Graham: IP providers keep providing all of this customizable IP that grows that space infinitely. Every device revision that has been done forever has been slightly different than the previous one, driven by marketing or some customer requirement, or both. But in the last little while, the thing that’s really been challenging that customers have been challenging me with, at least, is this idea of infinitely configurability, like, ‘We’re going to do nine variants of this thing we’re working on. We’re going to try and do them all in parallel, and they’re all like some parameter difference between them.’ This one’s got 16 widgets, and this one’s got 8 widgets, and something else has got 12, and it’s really the need to do all those in parallel that’s presented the challenge. From a tooling, flow and methodology standpoint, that means that we’re constantly challenged with, how to figure out doing, from the design side, just enough extra. And can I figure out from the verification side, just enough extra so that we can do all those things in parallel with, of course, not nine times the resources? To me, customization has moved in that way where everything has to be parallelized and not quite infinitely configurable or changeable, but not far away.
Schirrmeister: Chip customization is a nightmare for verification, but it’s also a necessity.
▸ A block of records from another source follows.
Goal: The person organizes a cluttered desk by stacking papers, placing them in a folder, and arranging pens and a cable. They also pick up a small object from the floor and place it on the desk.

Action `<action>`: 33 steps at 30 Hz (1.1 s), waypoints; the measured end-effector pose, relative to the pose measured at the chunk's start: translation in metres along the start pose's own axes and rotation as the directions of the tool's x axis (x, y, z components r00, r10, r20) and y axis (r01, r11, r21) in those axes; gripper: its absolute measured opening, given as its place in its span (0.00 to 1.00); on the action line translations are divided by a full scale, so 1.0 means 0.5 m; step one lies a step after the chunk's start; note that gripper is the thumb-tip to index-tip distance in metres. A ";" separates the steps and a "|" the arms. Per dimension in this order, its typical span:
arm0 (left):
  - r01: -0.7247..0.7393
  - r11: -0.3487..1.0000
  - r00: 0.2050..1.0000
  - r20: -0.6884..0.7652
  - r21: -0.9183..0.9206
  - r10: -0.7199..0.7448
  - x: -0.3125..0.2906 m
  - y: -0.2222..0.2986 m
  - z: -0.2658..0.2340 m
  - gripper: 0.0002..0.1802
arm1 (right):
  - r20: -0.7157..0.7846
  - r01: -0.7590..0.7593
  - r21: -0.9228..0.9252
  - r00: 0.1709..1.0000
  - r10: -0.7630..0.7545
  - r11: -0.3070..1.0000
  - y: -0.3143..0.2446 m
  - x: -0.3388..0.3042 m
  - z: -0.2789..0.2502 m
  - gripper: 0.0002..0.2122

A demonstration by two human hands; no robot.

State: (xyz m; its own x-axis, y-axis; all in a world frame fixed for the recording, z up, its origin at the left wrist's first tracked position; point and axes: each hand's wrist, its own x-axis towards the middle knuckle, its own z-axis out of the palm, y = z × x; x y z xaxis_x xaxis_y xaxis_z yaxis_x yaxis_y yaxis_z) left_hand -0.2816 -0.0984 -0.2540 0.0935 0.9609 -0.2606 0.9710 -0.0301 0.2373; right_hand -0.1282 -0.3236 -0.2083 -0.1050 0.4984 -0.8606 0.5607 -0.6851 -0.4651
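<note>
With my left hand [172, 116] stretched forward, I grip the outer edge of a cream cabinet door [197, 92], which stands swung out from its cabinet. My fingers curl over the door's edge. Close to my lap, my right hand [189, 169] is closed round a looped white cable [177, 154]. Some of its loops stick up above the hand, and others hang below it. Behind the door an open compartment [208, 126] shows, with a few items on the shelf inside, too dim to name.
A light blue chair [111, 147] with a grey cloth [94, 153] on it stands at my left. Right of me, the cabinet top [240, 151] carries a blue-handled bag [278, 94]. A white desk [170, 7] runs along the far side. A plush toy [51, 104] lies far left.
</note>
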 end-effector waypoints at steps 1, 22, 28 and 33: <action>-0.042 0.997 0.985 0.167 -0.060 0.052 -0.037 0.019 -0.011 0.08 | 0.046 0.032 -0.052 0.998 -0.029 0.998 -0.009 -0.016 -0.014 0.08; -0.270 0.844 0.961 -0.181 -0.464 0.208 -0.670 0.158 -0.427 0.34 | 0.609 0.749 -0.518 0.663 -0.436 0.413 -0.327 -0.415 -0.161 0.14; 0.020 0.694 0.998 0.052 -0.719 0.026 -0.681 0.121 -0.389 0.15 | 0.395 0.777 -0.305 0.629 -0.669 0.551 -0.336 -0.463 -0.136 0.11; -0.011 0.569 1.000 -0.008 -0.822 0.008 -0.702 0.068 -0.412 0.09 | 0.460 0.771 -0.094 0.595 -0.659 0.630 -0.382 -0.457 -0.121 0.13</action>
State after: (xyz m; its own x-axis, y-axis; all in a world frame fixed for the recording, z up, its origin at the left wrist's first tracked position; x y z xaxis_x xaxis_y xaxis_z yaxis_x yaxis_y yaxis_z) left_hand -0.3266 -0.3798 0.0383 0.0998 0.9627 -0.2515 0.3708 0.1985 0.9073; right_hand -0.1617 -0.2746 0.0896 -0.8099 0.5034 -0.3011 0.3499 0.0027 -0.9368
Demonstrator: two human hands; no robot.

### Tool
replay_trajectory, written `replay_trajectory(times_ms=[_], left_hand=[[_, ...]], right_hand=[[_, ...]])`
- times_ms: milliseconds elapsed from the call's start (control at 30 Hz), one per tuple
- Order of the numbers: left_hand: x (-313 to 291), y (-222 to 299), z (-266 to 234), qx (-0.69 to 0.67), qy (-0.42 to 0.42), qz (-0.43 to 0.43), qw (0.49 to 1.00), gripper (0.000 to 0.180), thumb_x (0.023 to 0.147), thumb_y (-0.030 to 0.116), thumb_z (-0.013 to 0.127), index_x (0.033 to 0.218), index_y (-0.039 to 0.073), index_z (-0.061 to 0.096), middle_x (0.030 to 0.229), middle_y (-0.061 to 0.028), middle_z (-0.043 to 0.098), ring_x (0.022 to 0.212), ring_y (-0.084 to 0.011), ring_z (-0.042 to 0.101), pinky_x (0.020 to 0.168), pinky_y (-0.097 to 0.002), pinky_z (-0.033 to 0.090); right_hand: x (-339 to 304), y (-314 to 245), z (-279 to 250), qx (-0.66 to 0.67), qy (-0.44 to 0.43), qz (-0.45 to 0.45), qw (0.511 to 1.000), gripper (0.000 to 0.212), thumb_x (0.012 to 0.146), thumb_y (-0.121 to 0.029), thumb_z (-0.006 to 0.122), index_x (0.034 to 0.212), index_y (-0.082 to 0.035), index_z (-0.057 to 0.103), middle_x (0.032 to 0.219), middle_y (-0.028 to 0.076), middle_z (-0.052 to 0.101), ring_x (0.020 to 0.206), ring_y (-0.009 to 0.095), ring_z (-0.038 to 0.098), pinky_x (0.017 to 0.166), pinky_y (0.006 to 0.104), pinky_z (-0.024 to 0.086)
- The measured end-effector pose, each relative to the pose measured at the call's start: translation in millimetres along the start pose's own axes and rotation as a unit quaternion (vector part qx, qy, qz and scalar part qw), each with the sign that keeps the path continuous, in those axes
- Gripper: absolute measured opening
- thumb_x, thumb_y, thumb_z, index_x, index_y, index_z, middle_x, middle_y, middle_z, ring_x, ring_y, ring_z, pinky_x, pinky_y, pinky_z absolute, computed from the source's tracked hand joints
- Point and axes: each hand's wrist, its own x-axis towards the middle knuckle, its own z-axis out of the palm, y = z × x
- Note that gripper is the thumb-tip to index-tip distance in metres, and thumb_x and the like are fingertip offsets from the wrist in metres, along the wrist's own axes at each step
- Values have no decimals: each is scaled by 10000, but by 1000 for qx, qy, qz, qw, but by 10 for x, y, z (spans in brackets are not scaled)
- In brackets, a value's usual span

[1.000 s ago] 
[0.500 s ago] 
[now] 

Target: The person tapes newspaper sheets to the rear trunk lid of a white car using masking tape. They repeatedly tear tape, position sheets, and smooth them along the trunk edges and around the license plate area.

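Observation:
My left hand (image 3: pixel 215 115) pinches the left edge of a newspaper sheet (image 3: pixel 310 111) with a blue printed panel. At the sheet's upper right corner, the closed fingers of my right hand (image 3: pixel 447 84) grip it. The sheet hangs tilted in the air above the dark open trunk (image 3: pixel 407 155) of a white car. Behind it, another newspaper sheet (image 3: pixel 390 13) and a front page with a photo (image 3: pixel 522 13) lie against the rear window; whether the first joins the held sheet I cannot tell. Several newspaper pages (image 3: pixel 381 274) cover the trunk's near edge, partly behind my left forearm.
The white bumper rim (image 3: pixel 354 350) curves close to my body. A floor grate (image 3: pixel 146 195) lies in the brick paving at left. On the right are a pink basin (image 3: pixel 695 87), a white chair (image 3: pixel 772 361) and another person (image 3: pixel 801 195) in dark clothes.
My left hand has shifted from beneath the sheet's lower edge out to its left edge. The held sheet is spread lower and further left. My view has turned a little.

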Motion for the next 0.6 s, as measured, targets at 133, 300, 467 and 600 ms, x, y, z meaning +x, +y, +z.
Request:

What a lot of people now do is channel the inner Superman and say, ‘With great customization comes great responsibility to verify.’ That’s where this nightmare comes from. Taking a step back and thinking about what that really means, there are different elements here. In the wider sense, you can do things with FPGAs, which by definition are customizable chips. I would consider that a different nightmare, because there are two verification steps. First, does the FPGA do FPGA stuff? That’s verification one. That’s what the FPGA vendors do. Then, the process of verifying the FPGA is much more hands-on. Sometimes it’s much less structured. We tended to hope for the last 30 years of my career that with the complexity of FPGAs, people would be more structured in their verification. And guess what they do? They build it, they burn it, they switch it on and see whether it works. I’m exaggerating, of course. That’s at the far end of customization, which is at runtime and everything. Then you have this emerging area of what I would call software programmable customization of the chip at runtime, and that’s a whole new level of verification. Then we come to software and hybrid emulation in verification. That’s an important one because if you have a system that is heterogeneous, and you have a compute system with, say, four 16-core clusters, then you suddenly have a number of cores and you start doing software/software co-design. So how do you move things around? And then there is heterogeneity in there. Another aspect to mention are the in-between levels for chip customization, which is this great trend we’re doing in the customizable processor world. It’s not really new, but now it’s institutionalized with RISC-V International and all the good stuff going on there. But it has been there for a long time. The terms ‘software/software co-design’ and ‘sea of processors’ were coined by the Tensilica folks and the ARC folks to configure those processes. So now you do the chip configurability at the ISA level, and that gives you a lot more control of more detailed, lower-level items.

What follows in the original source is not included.